The orphan spirit is one of the great temptations of Christians. It whispers: You are alone. God has forgotten you. The Church is too weak. The wicked are too strong. Your prayers vanish into the air. Your sins are too many. Your crosses are wasted. Your little fidelity is unseen.

Reject that voice. It is not the voice of the Paraclete.

The Holy Ghost is called Paraclete because He consoles, strengthens, pleads, and stands beside the soul. Goffine says He made the Apostles eloquent and courageous, so that they professed and preached Christ intrepidly, confirming His doctrine by miracles and sealing it by their blood.

The same Holy Ghost must make us courageous. Perhaps not for martyrdom by sword. Perhaps for the quieter martyrdom of perseverance: a long fidelity, a hidden sacrifice, an illness borne without rebellion, a temptation resisted again and again, a duty performed without applause.

How to Spend This Week Before Pentecost

The Church give us this Sunday for preparation.

Goffine gives the old Catholic program. Withdraw somewhat from noise. Speak less. Pray more earnestly. Purify the conscience by contrite confession. Be reconciled with your neighbor. Give alms according to your means. Desire fervently to receive the Holy Ghost.

Make a good confession if you need one. End a quarrel. Stop an occasion of sin. Put away a bad book, a bad habit, a bad companionship, a bad curiosity. Pray the Veni Creator Spiritus or the Come, Holy Ghost each day. Ask for the seven gifts. Ask especially for fortitude, because weak Catholics do not become saints. Ask for fear of the Lord, because casual Catholics do not become saints either. Ask for wisdom, because cleverness without holiness merely gives sin a better vocabulary.

Pope Leo XIII commanded the annual Novena before Pentecost throughout the Catholic Church and attached indulgences to it, urging the faithful to invoke the Holy Ghost with special devotion in these days.

The Eucharistic Secret of St. Paschal

Today, although the Sunday takes precedence, the calendar also remembers St. Paschal Baylon, the humble Franciscan lay brother whose feast falls on May 17. Pope Leo XIII declared him the heavenly patron of Eucharistic Congresses and Associations, and Catholic tradition remembers him as a saint of burning devotion to the Blessed Sacrament.

That is no accident of piety. The soul waiting for the Holy Ghost must remain near the tabernacle. The Apostles waited in the Cenacle. We wait before the altar. Our Lord has ascended into heaven, but He has not ceased to dwell among us under the Eucharistic veils.

The Host is the answer to the orphan spirit. The tabernacle is the quiet contradiction of despair. The Mass is the sacrifice of Calvary made present until the end of time. Here is Christ hidden, Christ offered, Christ received, Christ adored.

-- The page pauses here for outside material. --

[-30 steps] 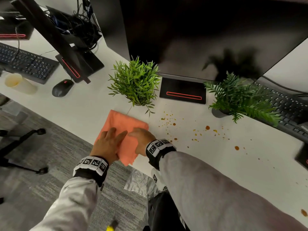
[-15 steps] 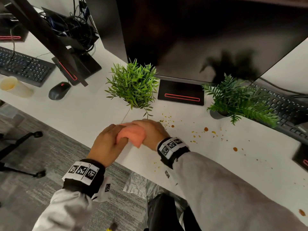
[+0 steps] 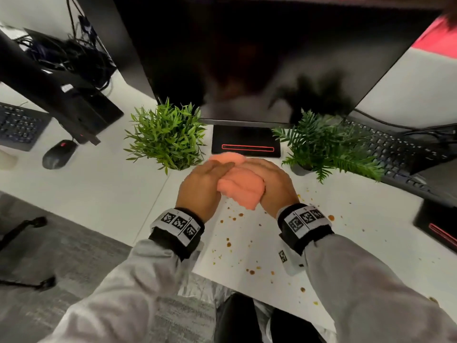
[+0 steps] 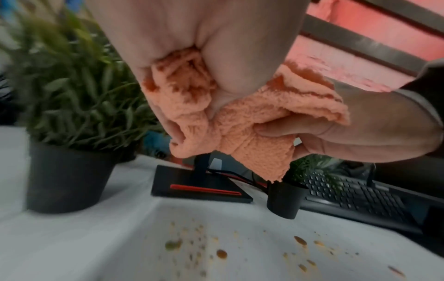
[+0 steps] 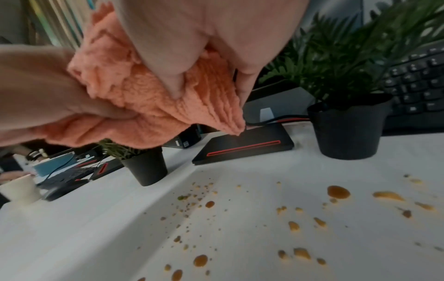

If you want Pentecost, do not neglect the Eucharist. If you want courage, receive worthily. If you want purity, adore. If you want charity, kneel before the Sacred Host and ask the Heart of Jesus to burn away the coldness of your own.

That in All Things God May Be Honored”

St. Peter ends the Epistle with the purpose of everything: “that in all things God may be honored through Jesus Christ our Lord.”

That God may be honored.

That is the end of the Ascension. That is the end of Pentecost. That is the end of the Church, the Mass, the sacraments, the priesthood, the family, the Christian life, and every breath in your body.

So lift up your hearts. Seek His face. Do not be scandalized. Do not live as orphans. Pray with vigilance. Love with constancy. Serve as stewards. Witness without shame. Wait for the Holy Ghost with the Blessed Virgin in the Cenacle of the Church.

And when the world grows loud, when false zeal rises, when charity cools, when the face of Christ seems hidden, answer with the Introit of today’s Mass:


“Thy face, O Lord, I seek. Hide not Thy face from me.”

Come, Holy Ghost. Fill the hearts of Thy faithful. Kindle in them the fire of Thy love. Amen.